→ Problem requirements: Pictures stay out of your copy, but everything else in the records below must be repeated exactly.

→ Entries shown:
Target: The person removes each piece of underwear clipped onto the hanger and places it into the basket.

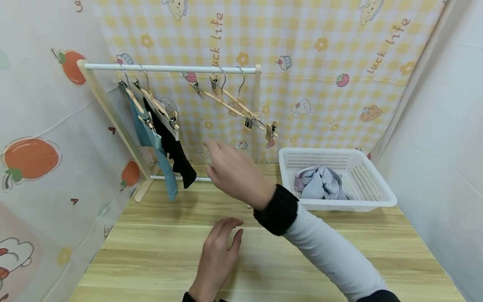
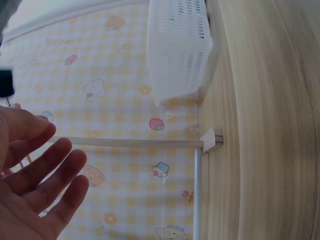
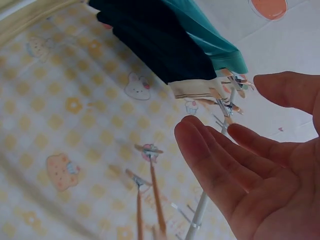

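Observation:
My right hand [image 1: 237, 172] reaches across in front of the rack, fingers loosely bent and nothing in them. In the right wrist view its thumb and fingers are spread apart near the clips of the hung clothes. A teal garment [image 1: 152, 140] and a black garment with a pale band [image 1: 171, 147] hang from wooden clip hangers at the rack's left. Two bare clip hangers [image 1: 230, 102] hang towards the right end of the rail. Low over the table, my left hand [image 1: 219, 251] is relaxed and holds nothing; the left wrist view shows its fingers slightly bent.
The rack has a white rail [image 1: 181, 68] on wooden posts and stands against a checked cloth backdrop. To its right sits a white perforated basket [image 1: 371, 176] holding a crumpled grey-lilac garment [image 1: 320, 182]. Wood-grain tabletop [image 1: 151, 260] extends in front.

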`<action>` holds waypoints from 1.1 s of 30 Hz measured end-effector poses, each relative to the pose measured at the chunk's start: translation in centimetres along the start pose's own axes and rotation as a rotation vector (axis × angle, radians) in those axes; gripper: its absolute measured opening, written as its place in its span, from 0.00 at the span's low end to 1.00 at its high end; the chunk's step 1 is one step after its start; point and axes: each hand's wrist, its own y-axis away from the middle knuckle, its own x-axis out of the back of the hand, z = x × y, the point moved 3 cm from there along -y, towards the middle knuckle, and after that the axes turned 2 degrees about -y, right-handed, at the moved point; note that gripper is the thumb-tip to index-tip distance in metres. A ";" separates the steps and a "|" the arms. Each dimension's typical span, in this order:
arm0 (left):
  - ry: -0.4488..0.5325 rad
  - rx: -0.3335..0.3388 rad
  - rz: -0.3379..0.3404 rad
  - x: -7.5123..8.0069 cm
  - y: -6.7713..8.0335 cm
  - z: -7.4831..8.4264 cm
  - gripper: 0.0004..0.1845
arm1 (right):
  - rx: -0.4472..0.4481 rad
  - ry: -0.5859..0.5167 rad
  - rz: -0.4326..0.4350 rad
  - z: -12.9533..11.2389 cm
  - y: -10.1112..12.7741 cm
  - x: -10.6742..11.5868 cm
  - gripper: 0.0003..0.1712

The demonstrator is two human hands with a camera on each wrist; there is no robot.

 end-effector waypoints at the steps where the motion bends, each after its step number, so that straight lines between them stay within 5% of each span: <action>1: 0.003 0.004 -0.003 0.0 0.0 0.0 0.14 | 0.003 -0.007 -0.009 -0.1 -0.8 0.0 0.28; 11: 0.010 0.011 -0.021 -0.1 0.1 0.0 0.15 | -0.056 -0.029 -0.078 -0.4 -8.2 0.1 0.37; 20: 0.032 0.052 -0.051 -0.3 0.6 -0.2 0.13 | -0.092 -0.030 -0.109 -0.5 -12.3 0.1 0.40; 33: -0.001 0.000 -0.008 0.1 0.7 -0.4 0.15 | -0.142 -0.038 -0.244 -1.0 -15.7 -1.1 0.15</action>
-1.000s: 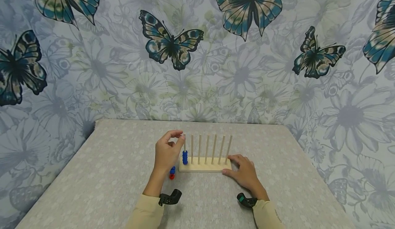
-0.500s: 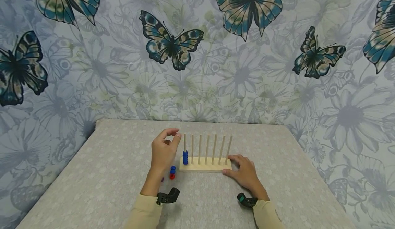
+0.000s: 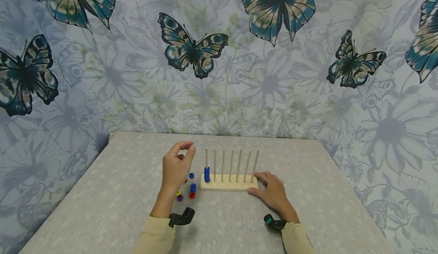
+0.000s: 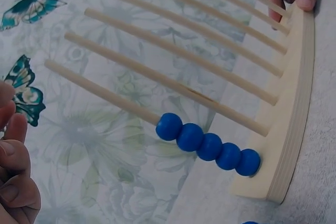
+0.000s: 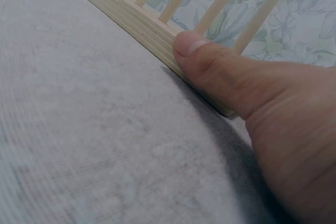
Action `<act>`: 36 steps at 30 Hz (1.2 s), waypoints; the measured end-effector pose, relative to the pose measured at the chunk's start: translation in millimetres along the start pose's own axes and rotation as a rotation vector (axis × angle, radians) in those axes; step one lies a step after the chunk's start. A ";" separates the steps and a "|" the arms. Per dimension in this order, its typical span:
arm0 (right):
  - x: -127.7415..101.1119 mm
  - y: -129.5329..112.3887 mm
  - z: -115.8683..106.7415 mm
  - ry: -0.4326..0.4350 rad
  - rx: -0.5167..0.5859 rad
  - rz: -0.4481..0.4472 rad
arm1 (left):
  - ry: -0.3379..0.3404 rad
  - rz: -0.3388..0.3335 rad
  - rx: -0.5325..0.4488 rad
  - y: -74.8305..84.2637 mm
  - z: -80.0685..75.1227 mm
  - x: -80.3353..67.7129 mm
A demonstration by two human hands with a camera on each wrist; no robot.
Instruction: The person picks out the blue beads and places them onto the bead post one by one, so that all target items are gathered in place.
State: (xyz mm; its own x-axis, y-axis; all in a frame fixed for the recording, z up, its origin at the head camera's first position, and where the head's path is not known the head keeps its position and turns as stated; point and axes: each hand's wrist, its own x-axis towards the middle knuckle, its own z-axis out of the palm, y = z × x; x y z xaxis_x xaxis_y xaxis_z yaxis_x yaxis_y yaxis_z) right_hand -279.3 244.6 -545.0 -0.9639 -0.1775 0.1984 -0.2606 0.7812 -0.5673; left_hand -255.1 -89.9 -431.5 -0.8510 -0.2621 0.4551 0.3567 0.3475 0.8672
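Observation:
A pale wooden stand (image 3: pixel 227 188) with a row of upright pegs sits on the table. Its leftmost peg carries a stack of blue beads (image 4: pixel 210 146); the other pegs are bare. My left hand (image 3: pixel 175 170) is raised just left of that peg, fingers loosely bent, with nothing visible between thumb and forefinger. Its fingers (image 4: pixel 20 182) show at the left edge of the left wrist view. My right hand (image 3: pixel 272 191) grips the right end of the stand's base, thumb (image 5: pixel 202 56) along the front side.
Loose beads lie left of the stand: blue beads (image 3: pixel 193 187), a red bead (image 3: pixel 192 195), a purple bead (image 3: pixel 180 198) and a yellow bead (image 3: pixel 178 193). My left hand partly covers this area. A butterfly-patterned wall (image 3: pixel 219 105) stands behind the table (image 3: pixel 232 223).
My left hand has drawn away leftward from the top of the leftmost peg, uncovering more loose beads. The right hand keeps its grip on the stand, and the bead stack looks the same.

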 end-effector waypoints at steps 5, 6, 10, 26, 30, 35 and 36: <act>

→ Answer space:
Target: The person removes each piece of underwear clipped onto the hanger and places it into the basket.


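Observation:
My right hand [image 1: 237, 172] reaches across in front of the rack, fingers loosely bent and nothing in them. In the right wrist view its thumb and fingers are spread apart near the clips of the hung clothes. A teal garment [image 1: 152, 140] and a black garment with a pale band [image 1: 171, 147] hang from wooden clip hangers at the rack's left. Two bare clip hangers [image 1: 230, 102] hang towards the right end of the rail. Low over the table, my left hand [image 1: 219, 251] is relaxed and holds nothing; the left wrist view shows its fingers slightly bent.
The rack has a white rail [image 1: 181, 68] on wooden posts and stands against a checked cloth backdrop. To its right sits a white perforated basket [image 1: 371, 176] holding a crumpled grey-lilac garment [image 1: 320, 182]. Wood-grain tabletop [image 1: 151, 260] extends in front.
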
`<action>` holds waypoints from 1.1 s of 30 Hz measured end-effector poses, each relative to the pose measured at the chunk's start: translation in centimetres along the start pose's own axes and rotation as a rotation vector (axis × angle, radians) in those axes; gripper: its absolute measured opening, written as its place in its span, from 0.00 at the span's low end to 1.00 at its high end; the chunk's step 1 is one step after its start; point and axes: each hand's wrist, its own y-axis away from the middle knuckle, its own x-axis out of the back of the hand, z = x × y, the point moved 3 cm from there along -y, towards the middle knuckle, and after that the axes turned 2 degrees about -y, right-handed, at the moved point; note that gripper is the thumb-tip to index-tip distance in metres. A ";" separates the steps and a "|" the arms. Each dimension's typical span, in this order:
arm0 (left):
  - ry: -0.4488..0.5325 rad
  - rx: -0.3335..0.3388 rad
  - rz: -0.3379..0.3404 rad
  - x: -7.5123..8.0069 cm
  - y: -6.7713..8.0335 cm
  - z: -7.4831..8.4264 cm
  - gripper: 0.0004..0.1845
arm1 (right):
  - rx: -0.4472..0.4481 rad
  - ry: -0.5859..0.5167 rad
  - rz: -0.4326..0.4350 rad
  - z: -12.9533..11.2389 cm
  - y: -10.1112..12.7741 cm
  - x: -10.6742..11.5868 cm
  - gripper: 0.0003..0.1712

The demonstrator is two human hands with a camera on each wrist; there is no robot.

 end-effector waypoints at the steps where the motion bends, each after its step number, so that straight lines between them stay within 5% of each span: <action>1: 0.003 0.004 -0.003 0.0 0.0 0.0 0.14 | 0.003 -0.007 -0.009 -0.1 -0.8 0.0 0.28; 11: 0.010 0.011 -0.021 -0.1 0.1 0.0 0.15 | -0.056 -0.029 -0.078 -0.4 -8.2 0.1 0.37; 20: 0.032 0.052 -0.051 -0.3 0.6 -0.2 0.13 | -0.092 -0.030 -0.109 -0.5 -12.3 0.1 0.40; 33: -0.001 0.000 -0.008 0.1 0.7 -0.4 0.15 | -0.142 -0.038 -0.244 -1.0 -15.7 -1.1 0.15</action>
-1.000s: 
-0.500s: 
+0.000s: 
+0.000s: 
+0.000s: 
Action `<act>`: 36 steps at 30 Hz (1.2 s), waypoints; the measured end-effector pose, relative to the pose measured at the chunk's start: translation in millimetres along the start pose's own axes and rotation as a rotation vector (axis × angle, radians) in those axes; step one lies a step after the chunk's start. A ";" separates the steps and a "|" the arms. Per dimension in this order, its typical span:
arm0 (right):
  - x: -127.7415..101.1119 mm
  - y: -129.5329..112.3887 mm
  - z: -115.8683..106.7415 mm
  - ry: -0.4326..0.4350 rad
  - rx: -0.5167..0.5859 rad
  - rz: -0.4481..0.4472 rad
arm1 (left):
  - ry: -0.3379..0.3404 rad
  - rz: -0.3388..0.3335 rad
  - rx: -0.5325..0.4488 rad
  - y: -74.8305..84.2637 mm
  - z: -80.0685..75.1227 mm
  - x: -80.3353..67.7129 mm
A demonstration by two human hands with a camera on each wrist; no robot.
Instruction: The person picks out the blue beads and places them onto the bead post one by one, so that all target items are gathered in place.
State: (xyz mm; its own x-axis, y-axis; all in a frame fixed for the recording, z up, its origin at the head camera's first position, and where the head's path is not known the head keeps its position and turns as stated; point and axes: each hand's wrist, its own x-axis towards the middle knuckle, its own z-axis out of the palm, y = z × x; x y z xaxis_x xaxis_y xaxis_z yaxis_x yaxis_y yaxis_z) right_hand -279.3 244.6 -545.0 -0.9639 -0.1775 0.1984 -0.2606 0.7812 -0.5673; left_hand -255.1 -89.9 -431.5 -0.8510 -0.2621 0.4551 0.3567 0.3475 0.8672
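Observation:
A pale wooden stand (image 3: pixel 227 188) with a row of upright pegs sits on the table. Its leftmost peg carries a stack of blue beads (image 4: pixel 210 146); the other pegs are bare. My left hand (image 3: pixel 175 170) is raised just left of that peg, fingers loosely bent, with nothing visible between thumb and forefinger. Its fingers (image 4: pixel 20 182) show at the left edge of the left wrist view. My right hand (image 3: pixel 272 191) grips the right end of the stand's base, thumb (image 5: pixel 202 56) along the front side.
Loose beads lie left of the stand: blue beads (image 3: pixel 193 187), a red bead (image 3: pixel 192 195), a purple bead (image 3: pixel 180 198) and a yellow bead (image 3: pixel 178 193). My left hand partly covers this area. A butterfly-patterned wall (image 3: pixel 219 105) stands behind the table (image 3: pixel 232 223).
My left hand has drawn away leftward from the top of the leftmost peg, uncovering more loose beads. The right hand keeps its grip on the stand, and the bead stack looks the same.
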
 end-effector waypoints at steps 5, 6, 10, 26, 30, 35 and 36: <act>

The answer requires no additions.